Your goal: Please restate, exactly, only the lines from the beginning of the listing below through the line containing "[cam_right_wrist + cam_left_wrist", with the pictures left out.

Recorded data:
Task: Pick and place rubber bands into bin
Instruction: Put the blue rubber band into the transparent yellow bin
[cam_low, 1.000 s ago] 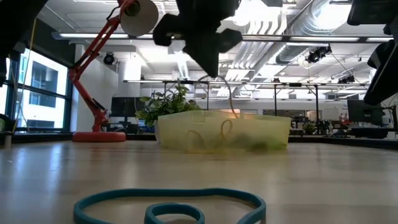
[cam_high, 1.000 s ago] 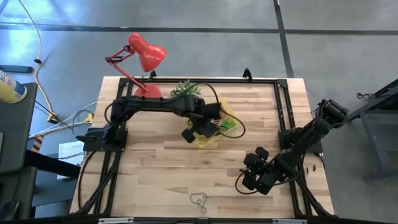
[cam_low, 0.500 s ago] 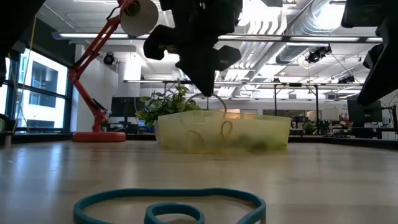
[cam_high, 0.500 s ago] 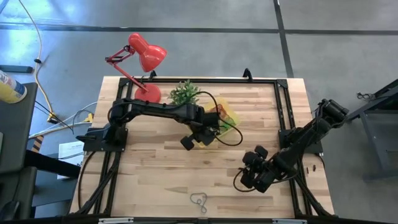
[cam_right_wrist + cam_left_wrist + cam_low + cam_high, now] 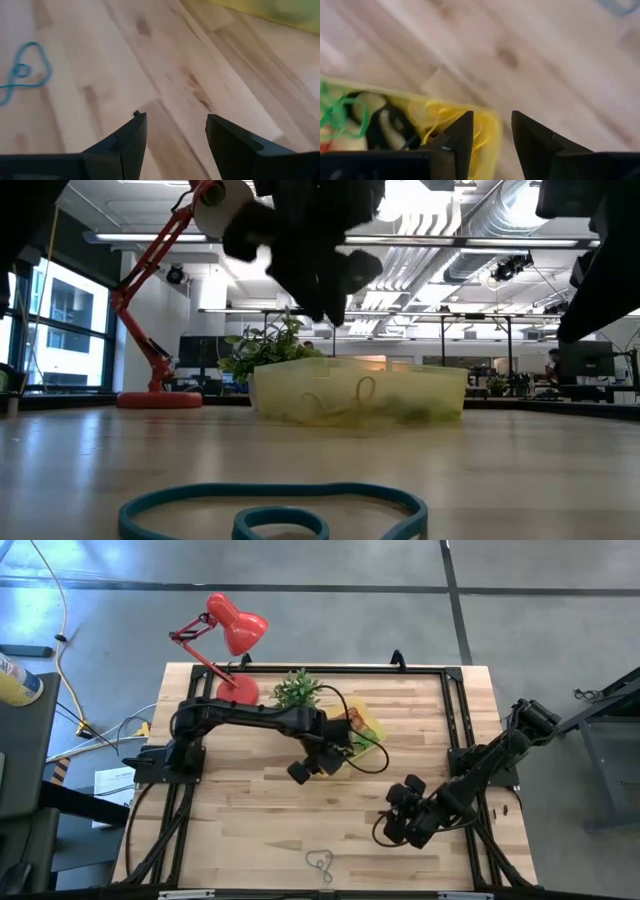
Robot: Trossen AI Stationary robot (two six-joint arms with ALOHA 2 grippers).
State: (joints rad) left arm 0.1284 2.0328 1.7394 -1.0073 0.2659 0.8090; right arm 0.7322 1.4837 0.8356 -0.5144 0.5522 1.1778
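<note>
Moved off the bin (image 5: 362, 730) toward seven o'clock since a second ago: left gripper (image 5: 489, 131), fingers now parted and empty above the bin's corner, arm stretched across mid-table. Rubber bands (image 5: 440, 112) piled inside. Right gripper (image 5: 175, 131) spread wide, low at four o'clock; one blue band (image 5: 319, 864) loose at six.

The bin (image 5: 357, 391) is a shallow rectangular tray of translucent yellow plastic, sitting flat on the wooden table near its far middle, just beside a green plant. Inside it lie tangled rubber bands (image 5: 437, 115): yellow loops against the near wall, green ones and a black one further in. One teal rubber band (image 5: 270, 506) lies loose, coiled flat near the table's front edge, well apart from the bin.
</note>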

Expected answer:
Task: Pick and place rubber bands into bin
Instruction: Put the blue rubber band into the transparent yellow bin
[cam_low, 1.000 s ago] 
[cam_high, 1.000 s ago] 
[cam_low, 0.500 s ago] 
[cam_high, 0.500 s ago] 
[cam_right_wrist + cam_left_wrist + cam_low + cam_high, now] 

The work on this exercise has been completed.